#### [Required action]
Every line of the material is to be reproduced verbatim.
⁂
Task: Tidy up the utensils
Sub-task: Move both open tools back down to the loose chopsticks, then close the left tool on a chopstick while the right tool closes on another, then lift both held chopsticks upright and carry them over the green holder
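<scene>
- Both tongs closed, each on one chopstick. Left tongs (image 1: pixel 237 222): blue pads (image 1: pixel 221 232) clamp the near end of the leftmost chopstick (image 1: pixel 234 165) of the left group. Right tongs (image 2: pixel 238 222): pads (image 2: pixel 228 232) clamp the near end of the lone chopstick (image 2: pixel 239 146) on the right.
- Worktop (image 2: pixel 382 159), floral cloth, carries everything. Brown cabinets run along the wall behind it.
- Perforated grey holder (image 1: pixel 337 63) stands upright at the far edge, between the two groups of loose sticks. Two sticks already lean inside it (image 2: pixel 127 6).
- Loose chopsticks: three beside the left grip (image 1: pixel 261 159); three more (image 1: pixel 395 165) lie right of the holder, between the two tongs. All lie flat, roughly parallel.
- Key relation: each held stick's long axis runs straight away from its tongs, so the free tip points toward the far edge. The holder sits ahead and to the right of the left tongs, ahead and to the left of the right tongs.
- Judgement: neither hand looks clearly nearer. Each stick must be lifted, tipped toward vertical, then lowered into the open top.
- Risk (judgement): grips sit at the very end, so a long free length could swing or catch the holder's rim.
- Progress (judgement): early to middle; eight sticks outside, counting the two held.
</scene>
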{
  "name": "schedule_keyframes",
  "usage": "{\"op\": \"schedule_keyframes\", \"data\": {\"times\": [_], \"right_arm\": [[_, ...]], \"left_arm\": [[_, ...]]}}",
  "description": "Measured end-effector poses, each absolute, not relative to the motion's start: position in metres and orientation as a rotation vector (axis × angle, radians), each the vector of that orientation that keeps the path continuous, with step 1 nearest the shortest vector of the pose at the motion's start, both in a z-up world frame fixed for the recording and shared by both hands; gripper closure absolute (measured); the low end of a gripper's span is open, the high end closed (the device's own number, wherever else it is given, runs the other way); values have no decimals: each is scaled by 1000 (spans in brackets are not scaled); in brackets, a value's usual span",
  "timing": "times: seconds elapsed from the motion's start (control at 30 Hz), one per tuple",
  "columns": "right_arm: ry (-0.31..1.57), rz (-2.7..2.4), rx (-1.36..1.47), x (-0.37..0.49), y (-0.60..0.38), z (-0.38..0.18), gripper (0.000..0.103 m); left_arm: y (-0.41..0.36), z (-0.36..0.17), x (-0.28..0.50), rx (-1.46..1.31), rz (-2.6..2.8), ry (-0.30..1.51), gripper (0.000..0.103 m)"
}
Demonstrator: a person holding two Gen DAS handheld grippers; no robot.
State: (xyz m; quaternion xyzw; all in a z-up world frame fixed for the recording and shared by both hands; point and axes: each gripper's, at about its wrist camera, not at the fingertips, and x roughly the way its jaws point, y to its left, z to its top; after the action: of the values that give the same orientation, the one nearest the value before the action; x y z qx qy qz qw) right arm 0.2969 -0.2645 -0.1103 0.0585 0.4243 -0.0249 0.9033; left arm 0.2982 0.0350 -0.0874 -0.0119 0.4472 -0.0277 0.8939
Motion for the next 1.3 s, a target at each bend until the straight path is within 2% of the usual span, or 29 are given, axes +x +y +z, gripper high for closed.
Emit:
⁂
#### [Response]
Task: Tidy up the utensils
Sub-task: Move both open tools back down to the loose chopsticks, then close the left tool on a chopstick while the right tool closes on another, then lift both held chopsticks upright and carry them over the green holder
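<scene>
- Both tongs closed, each on one chopstick. Left tongs (image 1: pixel 237 222): blue pads (image 1: pixel 221 232) clamp the near end of the leftmost chopstick (image 1: pixel 234 165) of the left group. Right tongs (image 2: pixel 238 222): pads (image 2: pixel 228 232) clamp the near end of the lone chopstick (image 2: pixel 239 146) on the right.
- Worktop (image 2: pixel 382 159), floral cloth, carries everything. Brown cabinets run along the wall behind it.
- Perforated grey holder (image 1: pixel 337 63) stands upright at the far edge, between the two groups of loose sticks. Two sticks already lean inside it (image 2: pixel 127 6).
- Loose chopsticks: three beside the left grip (image 1: pixel 261 159); three more (image 1: pixel 395 165) lie right of the holder, between the two tongs. All lie flat, roughly parallel.
- Key relation: each held stick's long axis runs straight away from its tongs, so the free tip points toward the far edge. The holder sits ahead and to the right of the left tongs, ahead and to the left of the right tongs.
- Judgement: neither hand looks clearly nearer. Each stick must be lifted, tipped toward vertical, then lowered into the open top.
- Risk (judgement): grips sit at the very end, so a long free length could swing or catch the holder's rim.
- Progress (judgement): early to middle; eight sticks outside, counting the two held.
</scene>
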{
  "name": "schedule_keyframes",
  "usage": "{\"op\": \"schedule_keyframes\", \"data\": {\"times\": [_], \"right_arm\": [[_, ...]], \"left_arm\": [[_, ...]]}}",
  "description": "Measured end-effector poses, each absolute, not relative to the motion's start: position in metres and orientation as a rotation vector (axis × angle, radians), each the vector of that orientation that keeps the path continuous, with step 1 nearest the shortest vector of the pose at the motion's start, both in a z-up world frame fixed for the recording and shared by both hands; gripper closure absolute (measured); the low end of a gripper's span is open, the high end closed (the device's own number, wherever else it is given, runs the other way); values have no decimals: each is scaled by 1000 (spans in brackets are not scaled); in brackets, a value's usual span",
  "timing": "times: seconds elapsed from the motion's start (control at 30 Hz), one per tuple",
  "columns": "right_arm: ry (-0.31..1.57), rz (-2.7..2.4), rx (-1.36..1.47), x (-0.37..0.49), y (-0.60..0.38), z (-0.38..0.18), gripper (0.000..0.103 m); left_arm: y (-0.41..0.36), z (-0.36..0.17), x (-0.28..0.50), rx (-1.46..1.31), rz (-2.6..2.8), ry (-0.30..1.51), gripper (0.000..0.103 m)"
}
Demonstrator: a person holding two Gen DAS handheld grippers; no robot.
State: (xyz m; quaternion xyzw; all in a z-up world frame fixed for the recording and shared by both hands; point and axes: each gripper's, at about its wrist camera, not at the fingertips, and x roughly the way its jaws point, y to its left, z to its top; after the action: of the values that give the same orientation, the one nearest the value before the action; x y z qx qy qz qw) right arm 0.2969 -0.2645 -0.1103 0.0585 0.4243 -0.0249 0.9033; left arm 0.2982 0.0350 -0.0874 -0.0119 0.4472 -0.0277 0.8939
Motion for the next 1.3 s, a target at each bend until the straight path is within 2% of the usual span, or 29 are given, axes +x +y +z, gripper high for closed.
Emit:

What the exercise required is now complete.